12. Vous fondez ce que vous croyez être un savoir sur la jeunesse française sur votre expérience. On peut penser que, placés de façon répétée devant ce type d’arbitraire, notre jeunesse soit incitée à en faire autant. Il se pourrait que le relativisme que vous déplorez naisse de notre absence de rigueur et de cette façon de voir la paille dans l’œil d’autrui et non la poutre dans le sien. Du reste, comme ailleurs dans votre texte, vous ne montrez pas cet attachement au relativisme que vous dénoncez, ni dans la société dans son ensemble, ni dans l’École en particulier. Pour ma part, je n’ai jamais vu des collègues le défendre. Par contre, j’ai vu des collègues et notre institution se draper dans des certitudes qui, comme les vôtres dans ce texte, n’ont pas d’autre fondement épistémologique que la subjectivité ou l’intersubjectivité de ceux qui les énoncent.
13. Il faut craindre un discours qui pose des vérités comme vous le réclamez, si ces dernières sont aussi subjectives ou arbitraires que celles que les vôtres. Le recours à l’autorité qu’à vos yeux constitue Spinoza fera qu’on rejettera ce philosophe intéressant, mais cela n’emportera pas l’adhésion de nos classes. J’observe au demeurant que votre définition de la vérité dans le domaine de la vie en société est relativiste, puisqu’elle doit être négociée, même si elle est soumise à l’examen de la raison. Cette vision de la vérité exclut celle de la science, qui ne se négocie pas.
14. Totalement minéralisé et dévitalisé, le paysage mental de nos élèves ? Pour autant que l’on puisse donner un sens précis à cette métaphore géologique, je dois m’inscrire en faux contre elle en lui opposant ma propre expérience (qu’opposer d’autre à un tel énoncé ?).
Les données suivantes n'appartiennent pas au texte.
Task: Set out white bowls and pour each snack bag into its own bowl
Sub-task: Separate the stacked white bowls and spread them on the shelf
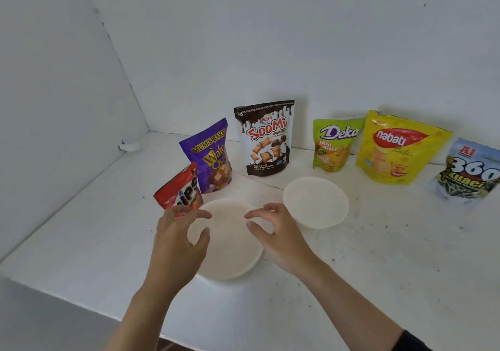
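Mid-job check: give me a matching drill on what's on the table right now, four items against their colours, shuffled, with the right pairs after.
Items:
1. Mum's Bake bag
2. Deka bag
3. Nabati bag
4. near bowl

Colours:
A. yellow
B. white
C. purple
D. green

Pairs: 1-C; 2-D; 3-A; 4-B
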Demonstrator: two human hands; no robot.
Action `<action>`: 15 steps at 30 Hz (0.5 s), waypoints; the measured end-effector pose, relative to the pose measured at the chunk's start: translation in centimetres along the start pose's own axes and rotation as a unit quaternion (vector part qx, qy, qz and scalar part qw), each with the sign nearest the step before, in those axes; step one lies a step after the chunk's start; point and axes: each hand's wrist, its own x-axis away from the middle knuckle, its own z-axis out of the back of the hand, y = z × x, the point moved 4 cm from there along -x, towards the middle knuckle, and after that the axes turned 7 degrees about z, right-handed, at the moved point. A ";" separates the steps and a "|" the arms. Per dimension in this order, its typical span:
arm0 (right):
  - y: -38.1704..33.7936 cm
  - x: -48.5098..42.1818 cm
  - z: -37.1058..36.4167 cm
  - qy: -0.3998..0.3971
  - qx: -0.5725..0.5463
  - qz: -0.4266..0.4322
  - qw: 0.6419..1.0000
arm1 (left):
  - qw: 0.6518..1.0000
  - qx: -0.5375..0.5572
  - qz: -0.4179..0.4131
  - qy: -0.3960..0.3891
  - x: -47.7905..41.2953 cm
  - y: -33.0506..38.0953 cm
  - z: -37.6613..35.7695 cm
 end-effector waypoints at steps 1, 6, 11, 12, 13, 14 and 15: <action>0.2 0.2 -0.6 -0.011 0.003 -0.016 1.000 | 1.000 0.009 0.008 -0.017 0.2 -0.8 -0.2; 0.5 0.3 -1.8 0.012 0.025 -0.052 0.998 | 0.994 0.058 0.067 -0.062 0.4 -3.4 -1.3; 0.6 0.0 -2.3 0.031 0.062 -0.051 0.996 | 0.989 0.103 0.085 -0.060 0.4 -4.1 -1.4; 0.7 0.0 -2.2 0.035 0.066 -0.053 0.996 | 0.988 0.103 0.090 -0.067 0.3 -4.2 -1.5; 0.7 0.0 -2.2 0.038 0.065 -0.058 0.995 | 0.987 0.100 0.096 -0.077 0.2 -4.2 -1.6; 0.6 -0.1 -2.2 0.039 0.055 -0.064 0.996 | 0.986 0.100 0.100 -0.090 0.1 -4.2 -1.7; 0.6 -0.2 -2.2 0.036 0.037 -0.070 0.996 | 0.984 0.098 0.102 -0.105 0.0 -4.1 -1.8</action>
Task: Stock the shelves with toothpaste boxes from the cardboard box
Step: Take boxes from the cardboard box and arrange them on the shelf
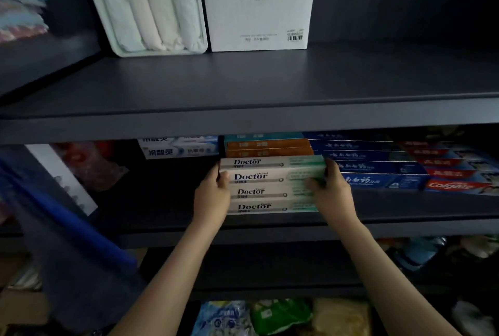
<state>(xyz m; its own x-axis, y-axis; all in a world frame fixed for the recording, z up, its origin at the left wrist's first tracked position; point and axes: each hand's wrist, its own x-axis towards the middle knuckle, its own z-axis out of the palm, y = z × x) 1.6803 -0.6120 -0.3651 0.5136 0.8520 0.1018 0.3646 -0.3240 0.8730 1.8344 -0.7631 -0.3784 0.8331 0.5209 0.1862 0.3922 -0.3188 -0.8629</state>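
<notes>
doctor boxes (270, 184) left of colgate boxes (459, 184)

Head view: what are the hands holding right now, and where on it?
The stack of Doctor toothpaste boxes, clasped at its short ends: left hand on the left end, right hand on the right end. The grip sits on the upper boxes.
</notes>
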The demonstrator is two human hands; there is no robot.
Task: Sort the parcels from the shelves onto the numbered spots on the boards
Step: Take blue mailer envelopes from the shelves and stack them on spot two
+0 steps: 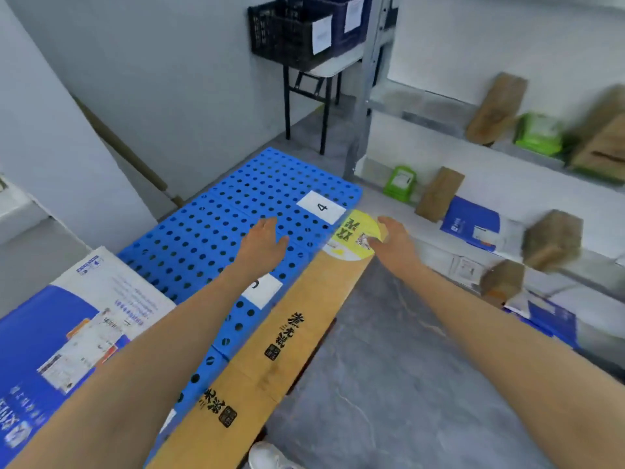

Nos élèves, à mon estime, sont bien vivants et discuter avec eux reste un plaisir5.
15. Je ne peux qu’être frappé par le simplisme de vos raisonnements et par le caractère absolu de vos affirmations. Il me semble qu’aucun chercheur n’oserait défendre des énoncés tels que les vôtres. Et encore moins, sur une base aussi frêle que son expérience personnelle. Imaginez-vous un instant qu’un chercheur sérieux publie sur la minéralisation des esprits désertifiés par le relativisme généralisé ? Imaginez-vous qu’il puisse le faire en prenant appui sur son expérience subjective et l’argument d’autorité consistant à citer Spinoza ?
16. Je suis, comme vous, frappé par la fragilité des collègues. Je ne crois pas cependant que l’invocation de la valeur qu’est la liberté d’expression en soit la cause, pas plus que ces pathologies que vous imaginez. Je pense plutôt que l’injonction de montrer les caricatures de Charlie Hebdo est de nature à nous fragiliser tous6 7.
19. Citoyens agissant dans l’espace public, notre liberté d’expression n’est limitée que par les limites que la loi institue8. Enseignants, devant un public de mineurs qui, du fait de l’obligation d’assiduité scolaire, ne peut se soustraire à nos cours, notre expression est contrainte, en outre, par une obligation de délicatesse. Nous choisissons donc avec soin les supports qui illustrent nos cours et nous abstenons, bien logiquement, de montrer des images susceptibles de choquer nos élèves si le contenu de nos programmes peut être enseigné sans y avoir recours.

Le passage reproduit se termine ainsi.